The famous resort-style infinity pool at the top of Gunlom Falls is another must see spot as are the awe-insiriring Jim Jim and Twin Falls, at their most impressive in the wet season. There are so many things to see and do in Kakadu you could spend weeks and not see it all: check out our bucket list of 8 things in Kakadu you really shouldn’t miss.

Kakadu Accommodation

Luxury lodges and hotels in Kakadu

Airboats, chilled towels and champagne – Bamurru Plains Lodge is a luxury accommodation option on the edge of Kakadu National Park that AT highly recommends. But we love, too, the famous saltie-shaped inn, Mercure Kakadu Crocodile Hotel, right in the middle of Jabiru and sister property, Cooinda Lodge, on the banks of Yellow Water billabong. Going wild doesn’t have to mean roughing it in Kakadu.

Camping

There are more than 25 designated campgrounds in Kakadu, ranging from commercial caravan parks to remote bush camping sites with no facilities at all, as well as bush campgrounds that have toilets and hot showers.

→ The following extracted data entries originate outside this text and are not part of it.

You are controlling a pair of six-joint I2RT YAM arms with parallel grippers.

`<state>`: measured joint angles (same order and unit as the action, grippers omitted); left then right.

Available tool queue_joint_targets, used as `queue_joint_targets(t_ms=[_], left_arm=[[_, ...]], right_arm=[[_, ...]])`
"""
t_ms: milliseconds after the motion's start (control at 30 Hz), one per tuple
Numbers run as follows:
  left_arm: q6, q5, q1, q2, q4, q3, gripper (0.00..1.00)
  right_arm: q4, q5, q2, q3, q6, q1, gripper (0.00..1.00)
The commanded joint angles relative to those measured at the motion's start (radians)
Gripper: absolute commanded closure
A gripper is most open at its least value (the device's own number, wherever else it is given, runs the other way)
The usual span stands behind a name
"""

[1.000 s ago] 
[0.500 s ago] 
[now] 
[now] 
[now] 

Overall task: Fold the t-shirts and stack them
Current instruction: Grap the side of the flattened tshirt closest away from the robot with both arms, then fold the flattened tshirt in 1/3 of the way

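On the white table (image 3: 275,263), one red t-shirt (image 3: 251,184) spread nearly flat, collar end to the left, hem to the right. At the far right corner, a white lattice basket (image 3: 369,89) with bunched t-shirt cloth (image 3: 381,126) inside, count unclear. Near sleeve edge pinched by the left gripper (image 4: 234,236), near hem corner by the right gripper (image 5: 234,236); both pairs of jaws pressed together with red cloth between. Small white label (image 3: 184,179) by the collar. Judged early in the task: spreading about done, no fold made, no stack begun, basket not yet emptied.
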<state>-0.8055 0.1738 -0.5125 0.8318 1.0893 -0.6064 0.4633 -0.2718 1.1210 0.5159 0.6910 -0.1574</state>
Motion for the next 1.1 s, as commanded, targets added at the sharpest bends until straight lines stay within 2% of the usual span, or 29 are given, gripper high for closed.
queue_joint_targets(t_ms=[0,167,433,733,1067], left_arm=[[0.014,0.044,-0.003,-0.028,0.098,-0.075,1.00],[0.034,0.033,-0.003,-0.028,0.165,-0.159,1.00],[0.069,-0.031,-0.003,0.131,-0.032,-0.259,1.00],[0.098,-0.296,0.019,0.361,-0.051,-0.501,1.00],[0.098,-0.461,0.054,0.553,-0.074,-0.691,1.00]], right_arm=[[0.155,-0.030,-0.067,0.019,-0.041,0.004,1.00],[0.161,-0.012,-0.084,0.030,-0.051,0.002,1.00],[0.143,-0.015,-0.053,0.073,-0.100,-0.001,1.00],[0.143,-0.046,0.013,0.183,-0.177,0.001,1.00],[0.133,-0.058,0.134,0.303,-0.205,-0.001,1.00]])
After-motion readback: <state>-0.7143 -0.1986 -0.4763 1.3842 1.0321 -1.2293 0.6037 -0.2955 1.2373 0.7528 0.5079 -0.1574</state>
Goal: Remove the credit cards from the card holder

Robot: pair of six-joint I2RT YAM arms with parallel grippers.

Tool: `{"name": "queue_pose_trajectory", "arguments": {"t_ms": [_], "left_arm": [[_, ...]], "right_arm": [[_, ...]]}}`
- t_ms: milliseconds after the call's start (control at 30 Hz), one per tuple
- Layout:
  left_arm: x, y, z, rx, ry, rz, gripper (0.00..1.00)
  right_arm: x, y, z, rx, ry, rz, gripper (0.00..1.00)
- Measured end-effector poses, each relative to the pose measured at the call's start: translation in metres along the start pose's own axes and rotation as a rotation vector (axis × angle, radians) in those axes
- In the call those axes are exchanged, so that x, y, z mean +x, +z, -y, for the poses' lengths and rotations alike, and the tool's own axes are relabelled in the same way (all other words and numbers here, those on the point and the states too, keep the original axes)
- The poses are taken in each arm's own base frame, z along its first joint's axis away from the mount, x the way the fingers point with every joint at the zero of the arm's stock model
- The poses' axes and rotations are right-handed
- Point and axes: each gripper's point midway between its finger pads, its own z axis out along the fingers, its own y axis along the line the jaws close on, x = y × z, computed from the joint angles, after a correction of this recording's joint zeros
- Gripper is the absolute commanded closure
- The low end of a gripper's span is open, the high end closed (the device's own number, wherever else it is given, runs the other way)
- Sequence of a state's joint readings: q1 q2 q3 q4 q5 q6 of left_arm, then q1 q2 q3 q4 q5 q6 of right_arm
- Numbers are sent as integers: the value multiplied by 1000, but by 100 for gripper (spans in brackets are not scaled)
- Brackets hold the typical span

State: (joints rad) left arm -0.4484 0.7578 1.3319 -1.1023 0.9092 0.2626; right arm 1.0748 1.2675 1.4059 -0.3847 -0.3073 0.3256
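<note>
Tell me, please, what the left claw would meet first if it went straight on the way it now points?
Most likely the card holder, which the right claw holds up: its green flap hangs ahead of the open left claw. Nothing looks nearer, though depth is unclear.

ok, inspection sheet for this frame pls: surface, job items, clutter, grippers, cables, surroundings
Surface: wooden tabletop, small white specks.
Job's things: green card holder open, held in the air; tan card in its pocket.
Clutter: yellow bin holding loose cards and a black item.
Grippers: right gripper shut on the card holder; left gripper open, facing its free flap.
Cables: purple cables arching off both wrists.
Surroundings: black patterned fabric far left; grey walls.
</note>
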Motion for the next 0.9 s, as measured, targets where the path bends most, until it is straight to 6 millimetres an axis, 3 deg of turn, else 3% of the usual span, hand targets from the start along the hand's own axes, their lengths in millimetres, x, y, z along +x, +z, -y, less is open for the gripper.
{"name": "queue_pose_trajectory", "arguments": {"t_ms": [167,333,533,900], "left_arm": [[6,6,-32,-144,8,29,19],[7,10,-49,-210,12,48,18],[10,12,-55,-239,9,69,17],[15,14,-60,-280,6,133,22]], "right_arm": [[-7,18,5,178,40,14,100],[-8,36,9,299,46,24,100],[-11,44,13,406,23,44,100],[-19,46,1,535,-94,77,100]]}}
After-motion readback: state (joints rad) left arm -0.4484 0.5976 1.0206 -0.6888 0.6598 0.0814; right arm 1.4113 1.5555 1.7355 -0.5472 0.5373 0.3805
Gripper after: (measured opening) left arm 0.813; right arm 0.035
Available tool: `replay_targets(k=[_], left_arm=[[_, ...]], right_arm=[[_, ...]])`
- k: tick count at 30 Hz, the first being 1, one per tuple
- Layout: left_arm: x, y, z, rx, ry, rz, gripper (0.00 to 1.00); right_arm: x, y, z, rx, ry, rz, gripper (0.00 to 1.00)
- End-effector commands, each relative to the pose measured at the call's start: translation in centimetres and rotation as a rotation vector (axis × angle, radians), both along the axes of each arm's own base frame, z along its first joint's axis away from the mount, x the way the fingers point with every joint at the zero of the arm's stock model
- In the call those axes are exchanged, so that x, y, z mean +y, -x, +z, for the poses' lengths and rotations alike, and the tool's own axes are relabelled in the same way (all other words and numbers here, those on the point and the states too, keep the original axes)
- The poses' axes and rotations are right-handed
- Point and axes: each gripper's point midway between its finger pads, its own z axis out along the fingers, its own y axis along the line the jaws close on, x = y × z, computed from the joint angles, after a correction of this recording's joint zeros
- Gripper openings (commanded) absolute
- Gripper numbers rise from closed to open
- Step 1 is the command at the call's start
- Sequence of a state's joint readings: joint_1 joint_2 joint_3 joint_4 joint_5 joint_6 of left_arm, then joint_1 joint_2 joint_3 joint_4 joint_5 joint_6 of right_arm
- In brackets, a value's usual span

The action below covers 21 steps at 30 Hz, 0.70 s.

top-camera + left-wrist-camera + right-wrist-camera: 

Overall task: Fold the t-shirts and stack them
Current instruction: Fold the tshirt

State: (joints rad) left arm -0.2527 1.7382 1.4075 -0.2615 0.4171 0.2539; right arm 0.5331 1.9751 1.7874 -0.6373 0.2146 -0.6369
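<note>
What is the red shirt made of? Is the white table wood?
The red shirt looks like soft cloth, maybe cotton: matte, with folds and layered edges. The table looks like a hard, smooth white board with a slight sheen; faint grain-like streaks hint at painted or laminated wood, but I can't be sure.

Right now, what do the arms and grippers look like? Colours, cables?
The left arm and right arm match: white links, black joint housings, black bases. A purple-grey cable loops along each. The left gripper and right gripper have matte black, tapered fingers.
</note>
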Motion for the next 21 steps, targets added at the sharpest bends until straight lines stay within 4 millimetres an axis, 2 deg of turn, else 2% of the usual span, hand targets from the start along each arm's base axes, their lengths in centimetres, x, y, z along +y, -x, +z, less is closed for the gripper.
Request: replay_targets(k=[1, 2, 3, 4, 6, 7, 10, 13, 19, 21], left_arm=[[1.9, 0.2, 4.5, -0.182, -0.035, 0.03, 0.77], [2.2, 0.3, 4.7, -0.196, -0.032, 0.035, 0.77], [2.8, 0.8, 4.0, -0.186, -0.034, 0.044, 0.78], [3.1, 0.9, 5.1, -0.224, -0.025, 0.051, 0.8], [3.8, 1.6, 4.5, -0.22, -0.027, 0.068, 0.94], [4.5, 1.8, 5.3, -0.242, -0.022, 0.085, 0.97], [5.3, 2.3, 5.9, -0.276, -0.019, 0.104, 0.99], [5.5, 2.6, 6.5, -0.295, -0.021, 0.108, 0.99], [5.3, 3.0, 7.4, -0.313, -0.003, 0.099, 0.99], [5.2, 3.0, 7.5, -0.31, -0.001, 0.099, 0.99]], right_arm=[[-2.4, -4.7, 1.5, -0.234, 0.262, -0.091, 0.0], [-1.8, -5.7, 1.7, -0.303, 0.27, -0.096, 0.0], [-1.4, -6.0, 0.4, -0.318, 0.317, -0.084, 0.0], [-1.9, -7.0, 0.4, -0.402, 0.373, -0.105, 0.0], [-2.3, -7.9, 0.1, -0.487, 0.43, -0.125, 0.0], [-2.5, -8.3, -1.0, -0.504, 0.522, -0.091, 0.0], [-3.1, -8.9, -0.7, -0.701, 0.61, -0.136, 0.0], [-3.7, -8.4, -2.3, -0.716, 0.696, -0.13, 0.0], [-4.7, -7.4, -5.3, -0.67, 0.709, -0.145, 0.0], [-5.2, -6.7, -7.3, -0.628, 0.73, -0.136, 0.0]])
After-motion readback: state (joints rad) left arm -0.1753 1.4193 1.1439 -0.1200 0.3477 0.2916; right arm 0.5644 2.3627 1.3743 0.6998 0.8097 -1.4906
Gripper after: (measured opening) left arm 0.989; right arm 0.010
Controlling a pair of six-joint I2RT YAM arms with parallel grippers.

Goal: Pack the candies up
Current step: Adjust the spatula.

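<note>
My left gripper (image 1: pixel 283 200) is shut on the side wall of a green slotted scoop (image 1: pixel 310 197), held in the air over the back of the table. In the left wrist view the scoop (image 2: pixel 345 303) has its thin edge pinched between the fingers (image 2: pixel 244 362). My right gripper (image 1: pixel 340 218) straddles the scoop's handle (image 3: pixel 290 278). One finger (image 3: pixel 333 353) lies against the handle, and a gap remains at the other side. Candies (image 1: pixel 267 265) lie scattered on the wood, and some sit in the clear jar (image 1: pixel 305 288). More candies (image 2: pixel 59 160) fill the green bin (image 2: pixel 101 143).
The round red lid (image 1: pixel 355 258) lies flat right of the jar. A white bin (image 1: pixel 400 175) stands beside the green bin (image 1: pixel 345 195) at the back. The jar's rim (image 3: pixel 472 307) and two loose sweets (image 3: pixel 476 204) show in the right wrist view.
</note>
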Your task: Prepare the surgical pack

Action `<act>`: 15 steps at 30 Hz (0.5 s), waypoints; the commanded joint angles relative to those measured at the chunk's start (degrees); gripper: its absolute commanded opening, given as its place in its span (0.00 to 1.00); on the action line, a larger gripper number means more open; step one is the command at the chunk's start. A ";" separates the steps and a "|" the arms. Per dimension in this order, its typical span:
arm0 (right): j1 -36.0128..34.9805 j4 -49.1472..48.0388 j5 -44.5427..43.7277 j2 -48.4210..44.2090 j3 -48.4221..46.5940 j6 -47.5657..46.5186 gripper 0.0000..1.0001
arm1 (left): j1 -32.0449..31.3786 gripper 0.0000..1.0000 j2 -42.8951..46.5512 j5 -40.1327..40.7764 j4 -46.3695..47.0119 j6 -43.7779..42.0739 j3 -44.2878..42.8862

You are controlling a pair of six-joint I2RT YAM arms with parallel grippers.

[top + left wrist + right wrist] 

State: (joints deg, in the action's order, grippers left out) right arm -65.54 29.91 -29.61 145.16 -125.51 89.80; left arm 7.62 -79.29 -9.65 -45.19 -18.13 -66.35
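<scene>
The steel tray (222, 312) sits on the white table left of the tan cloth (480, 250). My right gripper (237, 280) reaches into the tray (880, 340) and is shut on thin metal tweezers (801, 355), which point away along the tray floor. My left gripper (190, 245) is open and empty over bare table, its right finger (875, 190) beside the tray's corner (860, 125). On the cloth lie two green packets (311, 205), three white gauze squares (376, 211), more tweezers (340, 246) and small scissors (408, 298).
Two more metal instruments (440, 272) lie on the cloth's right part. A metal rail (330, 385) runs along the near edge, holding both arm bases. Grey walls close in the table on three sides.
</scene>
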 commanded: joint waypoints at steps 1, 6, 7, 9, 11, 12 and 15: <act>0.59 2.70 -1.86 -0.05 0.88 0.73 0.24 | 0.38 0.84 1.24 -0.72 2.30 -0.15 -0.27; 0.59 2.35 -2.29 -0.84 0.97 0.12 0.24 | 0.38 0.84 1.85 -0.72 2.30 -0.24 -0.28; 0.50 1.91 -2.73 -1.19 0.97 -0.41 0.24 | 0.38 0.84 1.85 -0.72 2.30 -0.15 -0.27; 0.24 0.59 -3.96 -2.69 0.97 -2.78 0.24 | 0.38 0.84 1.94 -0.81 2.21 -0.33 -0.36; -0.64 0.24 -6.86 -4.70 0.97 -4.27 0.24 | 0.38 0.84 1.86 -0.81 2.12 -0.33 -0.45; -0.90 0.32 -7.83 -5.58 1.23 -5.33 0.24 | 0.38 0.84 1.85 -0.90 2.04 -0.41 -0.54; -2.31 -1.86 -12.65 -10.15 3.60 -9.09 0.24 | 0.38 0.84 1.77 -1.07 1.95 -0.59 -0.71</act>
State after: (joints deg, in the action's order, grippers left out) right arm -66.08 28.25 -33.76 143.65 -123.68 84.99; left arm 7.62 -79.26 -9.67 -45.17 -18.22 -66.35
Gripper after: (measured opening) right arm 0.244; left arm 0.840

Hiring a campervan is a great option if you have flown to Darwin: most come with basic camping gear. If you really want to get away from the crowds, and you have a 4WD, set up camp at West Alligator Head, a fishing and birdwatching paradise that’s as off-the-beaten-track as possible.

Glamping

Combine the best of luxury lodges and camping at Wildman Wilderness Lodge, just 30 minutes from the western border of Kakadu (in Mary River National Park). It’s the absolute bush luxury with supremely comfortable safari tents and cabins, a wet-edge pool and restaurant.

Check out our wrap up of the best places to stay in Kakadu for more details.

Kakadu Restaurants

The lodges and hotels all have licensed restaurants – you don’t need to be a guest to eat at the Mercure Kakadu Crocodile Hotel or Cooinda Lodge and the food is really quite good– and there is a café at the Bowali Visitor Centre in Jabiru.

The Corner Store near Cahill’s Crossing does Thai takeaway. If you’re camping, you’ll need to stock up on food and drink in Darwin or Katherine before you hit the road. Jabiru has a small supermarket for essentials, but no takeaway alcohol is available. You’ll also need to carry your own drinking water if staying outside the commercial caravan parks.